_Instructions for the task_.
Output the complete listing exactly, please, and keep the pictures out of it.

_Recorded data_.
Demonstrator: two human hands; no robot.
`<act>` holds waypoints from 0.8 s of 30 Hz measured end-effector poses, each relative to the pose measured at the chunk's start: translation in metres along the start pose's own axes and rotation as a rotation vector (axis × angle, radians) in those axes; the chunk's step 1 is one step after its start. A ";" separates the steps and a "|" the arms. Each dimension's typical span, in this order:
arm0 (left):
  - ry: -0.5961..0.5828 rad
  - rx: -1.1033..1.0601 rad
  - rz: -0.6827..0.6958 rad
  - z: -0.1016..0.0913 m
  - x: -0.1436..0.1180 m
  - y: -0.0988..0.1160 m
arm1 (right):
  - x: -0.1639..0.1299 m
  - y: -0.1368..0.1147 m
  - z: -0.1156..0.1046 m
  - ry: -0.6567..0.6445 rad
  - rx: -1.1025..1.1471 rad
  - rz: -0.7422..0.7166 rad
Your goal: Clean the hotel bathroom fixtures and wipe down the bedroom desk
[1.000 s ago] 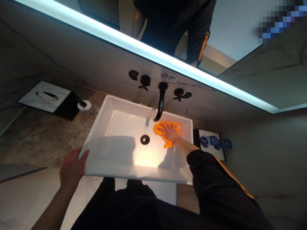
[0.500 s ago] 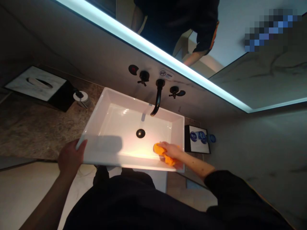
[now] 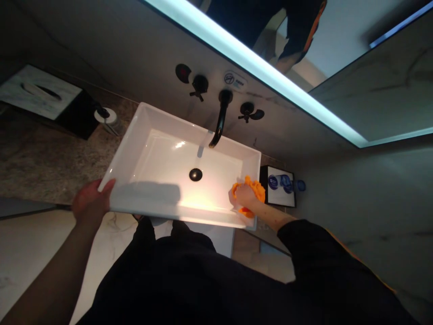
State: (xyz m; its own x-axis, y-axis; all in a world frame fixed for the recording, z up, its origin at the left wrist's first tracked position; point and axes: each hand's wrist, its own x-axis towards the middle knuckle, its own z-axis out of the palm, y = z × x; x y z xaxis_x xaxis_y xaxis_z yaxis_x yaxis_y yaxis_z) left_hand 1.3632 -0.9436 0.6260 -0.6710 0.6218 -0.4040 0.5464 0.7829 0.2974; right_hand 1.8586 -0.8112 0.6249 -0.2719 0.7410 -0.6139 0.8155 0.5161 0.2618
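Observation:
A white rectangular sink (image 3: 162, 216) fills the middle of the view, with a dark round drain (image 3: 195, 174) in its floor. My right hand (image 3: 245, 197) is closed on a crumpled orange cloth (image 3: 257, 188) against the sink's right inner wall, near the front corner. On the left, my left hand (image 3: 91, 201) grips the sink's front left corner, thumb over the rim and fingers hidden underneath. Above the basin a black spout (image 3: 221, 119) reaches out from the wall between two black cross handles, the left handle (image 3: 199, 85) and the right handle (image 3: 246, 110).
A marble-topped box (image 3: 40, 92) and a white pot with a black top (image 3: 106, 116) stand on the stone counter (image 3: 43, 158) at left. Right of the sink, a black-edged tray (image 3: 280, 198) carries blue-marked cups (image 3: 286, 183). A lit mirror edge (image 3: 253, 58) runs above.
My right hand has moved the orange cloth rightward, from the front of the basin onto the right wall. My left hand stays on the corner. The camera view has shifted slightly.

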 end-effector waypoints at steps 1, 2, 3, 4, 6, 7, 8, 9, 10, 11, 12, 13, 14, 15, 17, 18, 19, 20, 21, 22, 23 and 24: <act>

_Answer box_.
Demonstrator: two human hands; no robot.
`<act>` holds waypoints from 0.8 s of 30 Hz measured end-effector poses, each relative to the pose measured at the chunk's start: translation in metres along the start pose's own axes and rotation as a rotation vector (axis × angle, radians) in those axes; the chunk's step 1 is one step after its start. A ";" separates the steps and a "|" the arms. Each dimension's typical span, in this order:
arm0 (left):
  - ry: -0.5961..0.5828 rad
  - rx: -1.1033..1.0601 rad
  - rz: -0.6827..0.6958 rad
  - z: -0.1016..0.0913 m
  - x: -0.1436..0.1180 m
  - y: -0.0988..0.1160 m
arm1 (right):
  - x: -0.1639..0.1299 m
  - y: -0.1368..0.1147 m
  - z: -0.1156..0.1046 m
  - ry: -0.6567..0.6445 rad
  - rx: -1.1025..1.1471 rad
  - rz: -0.7422..0.7166 rad
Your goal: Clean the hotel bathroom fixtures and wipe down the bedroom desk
[1.000 s ago] 
[0.500 s ago] 
[now] 
State: (xyz m; its own x-axis, y-axis; all in a world frame fixed for the recording, z up, its origin at the left wrist's first tracked position; point and axes: each hand's wrist, its own x-axis towards the middle knuckle, its own z-axis out of the palm, y = z × x; x y z xaxis_x xaxis_y xaxis_z yaxis_x yaxis_y yaxis_z) left_hand 1.3632 -0.9436 0.6260 -0.6710 0.6218 -0.4040 0.5464 0.7829 0.2974; right_hand 1.8586 -0.8112 0.6249 -0.2719 0.7410 -0.6139 0.8155 0.5161 0.2618
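Observation:
A white rectangular sink (image 3: 162, 216) fills the middle of the view, with a dark round drain (image 3: 195, 174) in its floor. My right hand (image 3: 245, 197) is closed on a crumpled orange cloth (image 3: 257, 188) against the sink's right inner wall, near the front corner. On the left, my left hand (image 3: 91, 201) grips the sink's front left corner, thumb over the rim and fingers hidden underneath. Above the basin a black spout (image 3: 221, 119) reaches out from the wall between two black cross handles, the left handle (image 3: 199, 85) and the right handle (image 3: 246, 110).
A marble-topped box (image 3: 40, 92) and a white pot with a black top (image 3: 106, 116) stand on the stone counter (image 3: 43, 158) at left. Right of the sink, a black-edged tray (image 3: 280, 198) carries blue-marked cups (image 3: 286, 183). A lit mirror edge (image 3: 253, 58) runs above.
My right hand has moved the orange cloth rightward, from the front of the basin onto the right wall. My left hand stays on the corner. The camera view has shifted slightly.
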
 end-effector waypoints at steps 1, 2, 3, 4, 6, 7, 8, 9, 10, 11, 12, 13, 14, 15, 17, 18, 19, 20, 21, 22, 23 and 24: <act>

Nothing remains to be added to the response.